Fruit a silicule 4–7 × 1.5–2 mm, erect, elliptic or rarely lanceolate, glabrous, pale or dark green, sometimes strongly tinged purplish or reddish. Style short, up to 0.3 mm. Seeds 7–10 in each room, dark brown, ca. 1 × 0.75 mm.

REPRODUCTION

Sexual reproduction by seeds; no vegetative reproduction. Flowers are very small and highly selfing (Brochmann 1993). Flowering and seed-set is regular in most years; mature seeds are often observed. Grundt et al. (2006) found several sterility barriers between populations of Draba fladnizensis in the circumpolar area. Crosses between several populations from Svalbard and populations from South Norway and Alaska were included.

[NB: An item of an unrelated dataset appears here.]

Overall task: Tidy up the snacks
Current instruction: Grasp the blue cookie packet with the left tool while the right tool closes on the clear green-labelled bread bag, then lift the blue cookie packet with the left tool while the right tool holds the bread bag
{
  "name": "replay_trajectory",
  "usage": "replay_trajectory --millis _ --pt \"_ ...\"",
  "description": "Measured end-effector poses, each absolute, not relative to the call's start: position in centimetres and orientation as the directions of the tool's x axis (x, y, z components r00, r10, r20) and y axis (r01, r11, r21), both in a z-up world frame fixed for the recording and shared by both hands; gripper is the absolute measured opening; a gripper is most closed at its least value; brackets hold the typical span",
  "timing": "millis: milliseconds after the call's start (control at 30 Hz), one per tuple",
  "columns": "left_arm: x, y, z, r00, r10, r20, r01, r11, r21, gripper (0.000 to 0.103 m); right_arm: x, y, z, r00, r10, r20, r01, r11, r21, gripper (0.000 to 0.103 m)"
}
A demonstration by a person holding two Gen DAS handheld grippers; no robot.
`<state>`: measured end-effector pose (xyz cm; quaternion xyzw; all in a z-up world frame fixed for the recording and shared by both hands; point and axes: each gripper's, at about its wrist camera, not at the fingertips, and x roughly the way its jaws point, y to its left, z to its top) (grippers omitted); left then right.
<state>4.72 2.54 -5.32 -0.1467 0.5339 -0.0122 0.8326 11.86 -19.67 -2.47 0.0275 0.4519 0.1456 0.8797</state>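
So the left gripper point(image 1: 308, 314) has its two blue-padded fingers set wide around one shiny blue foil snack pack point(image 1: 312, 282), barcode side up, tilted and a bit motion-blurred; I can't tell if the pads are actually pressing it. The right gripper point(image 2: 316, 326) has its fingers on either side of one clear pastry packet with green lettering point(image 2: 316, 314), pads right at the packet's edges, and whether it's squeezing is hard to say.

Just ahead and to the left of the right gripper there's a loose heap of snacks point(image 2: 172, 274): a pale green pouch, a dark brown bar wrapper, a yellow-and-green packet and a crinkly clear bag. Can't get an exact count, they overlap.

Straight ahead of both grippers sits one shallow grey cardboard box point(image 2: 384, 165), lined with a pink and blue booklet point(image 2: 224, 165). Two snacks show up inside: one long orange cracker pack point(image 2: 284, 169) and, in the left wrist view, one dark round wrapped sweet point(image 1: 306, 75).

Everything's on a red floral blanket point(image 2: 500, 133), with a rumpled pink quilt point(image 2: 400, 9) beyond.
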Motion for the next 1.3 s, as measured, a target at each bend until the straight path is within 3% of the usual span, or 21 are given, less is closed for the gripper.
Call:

There are no special adaptations to seed dispersal.

COMPARISON

Draba fladnizensis is characterized by having only simple and sometimes forked, forward pointing hairs on the leaves, and glabrous stems and fruits. The only other white-flowered Draba in Svalbard with a predominance of simple hairs on the leaves (and glabrous stems and fruits), is D. lactea. This species, however, nearly always has some very small, multibranched hairs on the distal parts of the lower surface of leaves, and also much broader leaves with less strengthened mid vein, larger and broader petals (3.5–4 mm long vs. 2–2.5 mm), a more corymbose panicle, and fruits lanceolate or ovate rather than elliptic.

HABITAT

Occurs in rocky, sparsely vegetated environments such as crevices and ledges, and on gravelly slopes and ridges. On well drained, dry or very dry substrates of mixed or coarse texture and with circumneutral to basic soil reaction (pH). The growth sites are usually exposed or semi-exposed, with little snow cover in winter and little competition. Little grazed by reindeer and geese.

DISTRIBUTION

Thermophilous. Draba fladnizensis clearly has an affinity for sites with high insolation rates. It is restricted to the middle arctic tundra zone in the fjord regions, perhaps with 1–2 sites in the northern arctic tundra zone, and to the weakly and clearly continental sections, perhaps with 1–2 sites in the transitional section. Only known from Spitsbergen where it is rare, with localities scattered in the Isfjorden, Kongsfjorden, and Wijdefjorden districts and with a single, isolated locality reported from Sørkapp Land. Not recorded from Bjørnøya.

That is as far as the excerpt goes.